On Tue, Jun 22, 2021 at 06:24:28PM +0300, Oded Gabbay wrote:
On Tue, Jun 22, 2021 at 6:11 PM Jason Gunthorpe jgg@ziepe.ca wrote:
On Tue, Jun 22, 2021 at 04:12:26PM +0300, Oded Gabbay wrote:
- Setting sg_page to NULL
- 'mapping' pages for P2P DMA without going through the iommu
- Allowing P2P DMA without using the p2p dma API to validate that it can work at all in the first place.
All of these result in functional bugs in certain system configurations.
Jason
Hi Jason, Thanks for the feedback. Regarding point 1, why is that a problem if we disable the option to mmap the dma-buf from user-space ?
Userspace has nothing to do with needing struct pages or not
Point 1 and 2 mostly go together, you supporting the iommu is not nice if you dont have struct pages.
You should study Logan's patches I pointed you at as they are solving exactly this problem.
Yes, I do need to study them. I agree with you here. It appears I have a hole in my understanding. I'm missing the connection between iommu support (which I must have of course) and struct pages.
Chistian explained what the AMD driver is doing by calling dma_map_resource().

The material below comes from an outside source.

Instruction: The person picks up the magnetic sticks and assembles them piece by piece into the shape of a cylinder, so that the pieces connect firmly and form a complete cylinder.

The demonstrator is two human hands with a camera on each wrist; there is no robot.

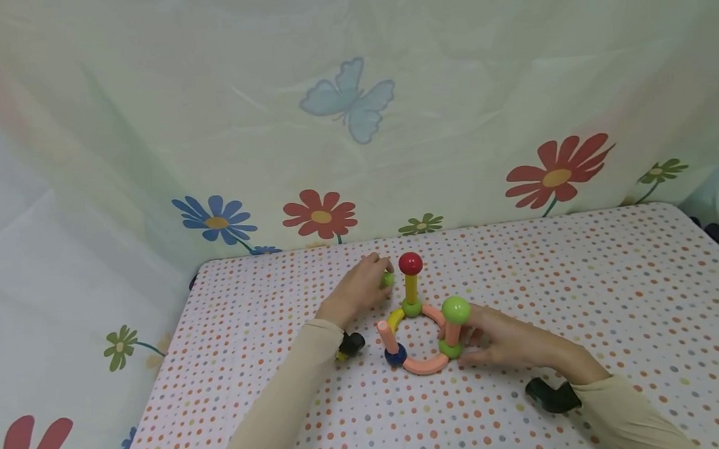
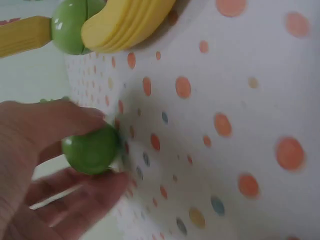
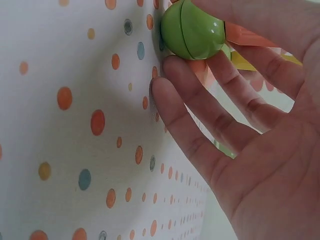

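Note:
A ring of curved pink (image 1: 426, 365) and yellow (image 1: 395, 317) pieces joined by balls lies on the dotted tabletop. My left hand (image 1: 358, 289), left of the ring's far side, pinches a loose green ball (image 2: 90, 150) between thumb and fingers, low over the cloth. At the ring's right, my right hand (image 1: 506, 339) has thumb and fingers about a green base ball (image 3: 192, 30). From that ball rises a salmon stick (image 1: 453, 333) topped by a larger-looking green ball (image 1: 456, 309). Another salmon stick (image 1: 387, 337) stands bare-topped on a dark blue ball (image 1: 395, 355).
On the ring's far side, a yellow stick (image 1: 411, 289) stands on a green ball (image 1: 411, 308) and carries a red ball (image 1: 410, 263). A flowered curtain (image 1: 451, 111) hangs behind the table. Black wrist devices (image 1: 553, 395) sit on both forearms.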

Which is a hacky and slow way of achieving what Logan's series is doing.
No, the design of the dmabuf requires the exporter to do the dma maps and so it is only the exporter that is wrong to omit all the iommu and p2p logic.
RDMA is OK today only because nobody has implemented dma buf support in rxe/si - mainly because the only implementations of exporters don't
Can you please educate me, what is rxe/si ?
Sorry, rxe/siw - these are the all-software implementations of RDMA and they require the struct page to do a SW memory copy. They can't implement dmabuf without it.
ok... so how come that patch-set was merged into 5.12 if it's buggy ?
We only implemented true dma devices for RDMA DMABUF support, so it is isn't buggy right now.
Yes, that's what I expect to see. But I want to see it with my own eyes and then figure out how to solve this.
It might be tricky to test because you have to ensure the iommu is turned on and has a non-idenity page table. Basically if it doesn't trigger a IOMMU failure then the IOMMU isn't setup properly.
Jason